We finished our pie and walked back to the apartment. As we strolled down a narrow side street, we passed a boutique. The window display consisted of large white butterflies (see photo above), which – call me a superstitious West Indian butler if you like – seemed rather significant. I took a photo of one of the white butterflies; if you look closely, you can see the reflection of M.’s shoulder (look for her yellow sweater) in the window.
As I wrote the other day, M. and I spent an intense hour talking about her condition, her spiritual journey, her suffering, her fears, her hopes. She wrote me later that that hour was “golden,” and I couldn’t agree more. It made the whole trip worth it. One thing that compelled me to be as open-hearted as I could be was the suspicion that I had seen a bad omen about my friend’s future. This might well be the last time I would see her on this earth, and maybe God, or someone, was trying to tell me that in symbolic language. Don’t laugh it off or dismiss it easily, I thought. Use this time with M. wisely.
Later in the day, after we had parted, M. e-mailed further thoughts about the bird, saying that if it was X. sort of bird, then she had a sense of what the event meant. I had to know what sort of bird it had been. Googling around, I typed in “birds of the Netherlands,” or something close to it. And there the bird was: an ekster, or, in English, a magpie. I wrote M. to tell her, then started looking up what lone magpies symbolize in folk religion.
It isn’t good, at least not to the English. A lone magpie is though to symbolize sorrow or danger. This was unwelcome news to me, and I didn’t want to think about it anymore. I would wait to see what M. thought.
She wrote shortly with her own interpretation. I won’t get into the details of why she read the event the way she did, but her conclusion was this:
Your friend is going to find/meet “a way of life, a method, an insight” that will make her live on.

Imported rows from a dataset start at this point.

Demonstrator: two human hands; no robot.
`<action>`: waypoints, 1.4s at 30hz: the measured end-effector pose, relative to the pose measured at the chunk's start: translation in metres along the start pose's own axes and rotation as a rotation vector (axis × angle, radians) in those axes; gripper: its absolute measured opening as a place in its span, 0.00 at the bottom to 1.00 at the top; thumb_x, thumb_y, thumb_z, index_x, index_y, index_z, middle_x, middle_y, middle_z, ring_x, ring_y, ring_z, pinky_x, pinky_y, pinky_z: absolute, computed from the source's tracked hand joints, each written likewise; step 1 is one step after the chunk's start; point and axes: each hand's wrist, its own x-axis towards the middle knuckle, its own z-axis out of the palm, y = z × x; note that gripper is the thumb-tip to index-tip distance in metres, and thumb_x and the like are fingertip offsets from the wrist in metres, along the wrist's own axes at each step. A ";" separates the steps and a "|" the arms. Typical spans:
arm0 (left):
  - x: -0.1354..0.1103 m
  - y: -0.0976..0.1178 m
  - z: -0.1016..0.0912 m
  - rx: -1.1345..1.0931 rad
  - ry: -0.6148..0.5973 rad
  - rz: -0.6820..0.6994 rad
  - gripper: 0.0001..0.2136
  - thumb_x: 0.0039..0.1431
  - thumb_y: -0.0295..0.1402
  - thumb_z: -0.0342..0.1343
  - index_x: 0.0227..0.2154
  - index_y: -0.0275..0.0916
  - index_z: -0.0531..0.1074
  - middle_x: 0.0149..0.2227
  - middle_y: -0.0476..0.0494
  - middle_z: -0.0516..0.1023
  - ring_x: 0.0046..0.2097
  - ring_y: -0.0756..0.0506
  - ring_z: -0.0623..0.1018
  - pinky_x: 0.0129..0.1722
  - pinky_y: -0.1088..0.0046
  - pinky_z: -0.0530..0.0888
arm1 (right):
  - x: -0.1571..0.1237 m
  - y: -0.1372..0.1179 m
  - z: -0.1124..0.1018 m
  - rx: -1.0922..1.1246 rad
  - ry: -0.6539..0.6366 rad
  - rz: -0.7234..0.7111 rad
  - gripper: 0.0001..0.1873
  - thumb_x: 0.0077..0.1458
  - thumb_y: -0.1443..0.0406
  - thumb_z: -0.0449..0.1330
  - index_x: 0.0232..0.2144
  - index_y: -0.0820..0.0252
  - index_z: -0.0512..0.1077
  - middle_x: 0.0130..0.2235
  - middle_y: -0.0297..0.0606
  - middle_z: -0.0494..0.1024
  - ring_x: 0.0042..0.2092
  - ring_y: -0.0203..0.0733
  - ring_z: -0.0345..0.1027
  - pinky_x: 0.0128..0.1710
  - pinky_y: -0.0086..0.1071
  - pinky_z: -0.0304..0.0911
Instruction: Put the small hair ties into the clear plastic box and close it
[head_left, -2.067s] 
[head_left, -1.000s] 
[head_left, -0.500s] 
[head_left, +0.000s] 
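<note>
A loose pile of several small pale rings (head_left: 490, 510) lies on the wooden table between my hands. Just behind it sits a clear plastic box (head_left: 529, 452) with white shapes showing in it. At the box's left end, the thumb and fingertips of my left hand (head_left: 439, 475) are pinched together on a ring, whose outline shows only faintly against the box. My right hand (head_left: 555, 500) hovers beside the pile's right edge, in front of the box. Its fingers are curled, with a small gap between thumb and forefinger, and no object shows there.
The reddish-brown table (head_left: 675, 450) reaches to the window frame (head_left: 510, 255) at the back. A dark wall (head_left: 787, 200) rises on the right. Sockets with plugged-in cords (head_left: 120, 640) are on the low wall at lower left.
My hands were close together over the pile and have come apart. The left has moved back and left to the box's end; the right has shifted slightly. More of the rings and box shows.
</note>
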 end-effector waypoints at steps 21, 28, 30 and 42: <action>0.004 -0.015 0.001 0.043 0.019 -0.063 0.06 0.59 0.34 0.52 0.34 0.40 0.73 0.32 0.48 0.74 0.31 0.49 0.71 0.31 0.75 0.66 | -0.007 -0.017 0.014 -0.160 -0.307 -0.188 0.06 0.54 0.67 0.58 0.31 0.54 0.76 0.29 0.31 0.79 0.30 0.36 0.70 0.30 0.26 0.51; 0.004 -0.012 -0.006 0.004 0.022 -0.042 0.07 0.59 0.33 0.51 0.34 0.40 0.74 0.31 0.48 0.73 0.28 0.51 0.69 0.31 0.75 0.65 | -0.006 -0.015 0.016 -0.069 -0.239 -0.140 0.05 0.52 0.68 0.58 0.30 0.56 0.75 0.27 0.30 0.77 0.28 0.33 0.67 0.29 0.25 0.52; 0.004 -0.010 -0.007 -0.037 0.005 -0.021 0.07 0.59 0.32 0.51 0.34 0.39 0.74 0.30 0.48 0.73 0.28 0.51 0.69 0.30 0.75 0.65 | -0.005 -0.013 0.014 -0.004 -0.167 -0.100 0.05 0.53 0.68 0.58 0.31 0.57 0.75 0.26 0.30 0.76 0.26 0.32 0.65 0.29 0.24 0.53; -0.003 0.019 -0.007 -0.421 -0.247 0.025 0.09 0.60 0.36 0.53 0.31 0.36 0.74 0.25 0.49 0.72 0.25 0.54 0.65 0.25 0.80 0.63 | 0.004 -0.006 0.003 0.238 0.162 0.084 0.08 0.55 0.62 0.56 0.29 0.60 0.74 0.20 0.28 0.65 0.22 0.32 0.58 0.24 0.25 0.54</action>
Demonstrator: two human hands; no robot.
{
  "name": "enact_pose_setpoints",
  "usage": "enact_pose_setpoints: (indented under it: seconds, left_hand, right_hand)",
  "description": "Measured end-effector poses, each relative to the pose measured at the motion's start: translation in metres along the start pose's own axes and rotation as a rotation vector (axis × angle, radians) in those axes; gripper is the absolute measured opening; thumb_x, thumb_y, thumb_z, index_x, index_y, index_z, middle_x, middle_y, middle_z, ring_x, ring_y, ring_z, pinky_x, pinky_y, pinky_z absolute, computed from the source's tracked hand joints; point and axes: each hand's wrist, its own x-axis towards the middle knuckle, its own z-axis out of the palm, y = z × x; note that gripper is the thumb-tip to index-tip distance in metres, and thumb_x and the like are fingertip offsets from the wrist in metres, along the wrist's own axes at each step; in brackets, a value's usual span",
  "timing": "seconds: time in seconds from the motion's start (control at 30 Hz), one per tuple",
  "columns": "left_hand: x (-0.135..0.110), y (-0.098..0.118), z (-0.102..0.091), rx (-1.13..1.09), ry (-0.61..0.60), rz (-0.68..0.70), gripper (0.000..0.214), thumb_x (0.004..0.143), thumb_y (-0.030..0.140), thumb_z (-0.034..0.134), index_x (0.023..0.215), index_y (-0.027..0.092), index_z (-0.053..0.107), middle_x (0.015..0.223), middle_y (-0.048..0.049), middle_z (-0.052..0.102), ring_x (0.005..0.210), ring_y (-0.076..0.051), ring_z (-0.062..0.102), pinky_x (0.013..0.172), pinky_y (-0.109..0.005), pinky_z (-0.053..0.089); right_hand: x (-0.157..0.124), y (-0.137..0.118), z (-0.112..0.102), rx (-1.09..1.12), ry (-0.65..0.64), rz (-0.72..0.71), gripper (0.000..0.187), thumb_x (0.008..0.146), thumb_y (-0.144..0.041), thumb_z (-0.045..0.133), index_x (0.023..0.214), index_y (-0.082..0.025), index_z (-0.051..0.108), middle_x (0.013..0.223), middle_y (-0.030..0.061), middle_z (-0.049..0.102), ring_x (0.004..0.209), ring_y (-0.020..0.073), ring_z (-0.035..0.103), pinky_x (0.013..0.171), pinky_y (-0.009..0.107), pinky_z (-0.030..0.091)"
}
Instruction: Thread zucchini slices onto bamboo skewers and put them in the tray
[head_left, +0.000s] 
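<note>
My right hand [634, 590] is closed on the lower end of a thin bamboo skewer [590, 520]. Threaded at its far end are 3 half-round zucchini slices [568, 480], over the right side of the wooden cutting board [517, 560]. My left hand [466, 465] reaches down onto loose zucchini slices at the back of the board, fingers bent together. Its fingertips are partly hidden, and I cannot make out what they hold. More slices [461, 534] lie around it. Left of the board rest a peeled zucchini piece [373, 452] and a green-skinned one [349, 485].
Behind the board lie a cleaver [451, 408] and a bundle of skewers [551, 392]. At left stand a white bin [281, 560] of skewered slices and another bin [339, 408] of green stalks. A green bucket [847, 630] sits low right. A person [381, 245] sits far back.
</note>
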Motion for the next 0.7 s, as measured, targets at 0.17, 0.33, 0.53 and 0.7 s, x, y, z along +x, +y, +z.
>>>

This “something” is eating death for her right now. It has to be close because she (your friend) already doesn’t take “reality” for granted but has her own wisdom and thoughts which make her look beyond.
I’m sure it means good news.
When I read that on e-mail, I wrote back to say I’m so relieved to hear that, because she was the person for whom K. and I were praying. She responded:
Wowie! I was hoping it would be ME!
Take all that for what you will. Me, it’s been a long day of travel, and I am going to sleep.